++++ Information shown ++++

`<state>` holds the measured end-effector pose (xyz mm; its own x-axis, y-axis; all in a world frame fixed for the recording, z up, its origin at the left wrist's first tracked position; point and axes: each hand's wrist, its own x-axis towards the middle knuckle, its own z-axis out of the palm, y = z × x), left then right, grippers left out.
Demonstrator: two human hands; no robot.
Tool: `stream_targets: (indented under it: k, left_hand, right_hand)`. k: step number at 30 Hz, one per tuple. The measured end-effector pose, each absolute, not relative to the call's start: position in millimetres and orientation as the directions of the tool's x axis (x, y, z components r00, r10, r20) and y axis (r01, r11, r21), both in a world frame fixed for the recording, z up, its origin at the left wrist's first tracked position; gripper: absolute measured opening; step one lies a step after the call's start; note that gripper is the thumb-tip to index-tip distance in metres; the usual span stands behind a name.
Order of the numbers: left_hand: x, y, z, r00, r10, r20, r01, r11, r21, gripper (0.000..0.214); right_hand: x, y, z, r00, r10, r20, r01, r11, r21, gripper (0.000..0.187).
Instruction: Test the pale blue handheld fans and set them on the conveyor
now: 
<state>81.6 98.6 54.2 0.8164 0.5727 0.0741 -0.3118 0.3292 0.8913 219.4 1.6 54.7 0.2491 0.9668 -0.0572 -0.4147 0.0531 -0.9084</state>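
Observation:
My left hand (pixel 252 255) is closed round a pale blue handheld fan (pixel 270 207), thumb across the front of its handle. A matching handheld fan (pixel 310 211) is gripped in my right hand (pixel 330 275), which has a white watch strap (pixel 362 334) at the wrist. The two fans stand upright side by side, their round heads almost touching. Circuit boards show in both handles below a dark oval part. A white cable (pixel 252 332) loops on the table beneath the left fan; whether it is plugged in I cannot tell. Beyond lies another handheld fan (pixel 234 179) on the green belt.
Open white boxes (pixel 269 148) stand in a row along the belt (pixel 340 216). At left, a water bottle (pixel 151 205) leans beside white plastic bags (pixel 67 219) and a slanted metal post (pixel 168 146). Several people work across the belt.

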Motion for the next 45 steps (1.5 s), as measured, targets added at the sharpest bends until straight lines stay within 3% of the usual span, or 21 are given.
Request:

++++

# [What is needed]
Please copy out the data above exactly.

# [Task output]
`<state>` holds the measured end-effector pose (xyz mm; its own x-axis, y-axis; all in a world frame fixed for the recording, z up, its origin at the left wrist's first tracked position; point and axes: each hand's wrist, its own x-axis towards the middle knuckle, its own z-axis out of the palm, y = z × x), left then right, grippers left out.
Demonstrator: two human hands; no robot.
Tool: `stream_targets: (indented under it: k, left_hand, right_hand)`. k: step number at 30 Hz, one per tuple. The measured end-effector pose, each absolute, not relative to the call's start: position in millimetres and orientation as the directions of the tool's x axis (x, y, z components r00, r10, r20) and y axis (r01, r11, r21), both in a world frame fixed for the recording, z up, its origin at the left wrist's first tracked position; gripper: absolute measured opening; step one lies a step after the call's start; note that gripper is the thumb-tip to index-tip distance in metres; the usual span stands behind a name.
Order of the numbers: left_hand: x, y, z, r00, r10, r20, r01, r11, r21, gripper (0.000..0.214); right_hand: x, y, z, r00, r10, r20, r01, r11, r21, gripper (0.000..0.187).
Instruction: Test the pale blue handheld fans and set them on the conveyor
now: 
<state>81.6 98.6 54.2 0.8164 0.5727 0.0741 -0.3118 0.3292 0.8913 219.4 1.6 54.7 0.2491 0.9668 -0.0572 -0.4147 0.0531 -0.9084</state>
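Observation:
My left hand (pixel 252 255) is closed round a pale blue handheld fan (pixel 270 207), thumb across the front of its handle. A matching handheld fan (pixel 310 211) is gripped in my right hand (pixel 330 275), which has a white watch strap (pixel 362 334) at the wrist. The two fans stand upright side by side, their round heads almost touching. Circuit boards show in both handles below a dark oval part. A white cable (pixel 252 332) loops on the table beneath the left fan; whether it is plugged in I cannot tell. Beyond lies another handheld fan (pixel 234 179) on the green belt.
Open white boxes (pixel 269 148) stand in a row along the belt (pixel 340 216). At left, a water bottle (pixel 151 205) leans beside white plastic bags (pixel 67 219) and a slanted metal post (pixel 168 146). Several people work across the belt.
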
Motion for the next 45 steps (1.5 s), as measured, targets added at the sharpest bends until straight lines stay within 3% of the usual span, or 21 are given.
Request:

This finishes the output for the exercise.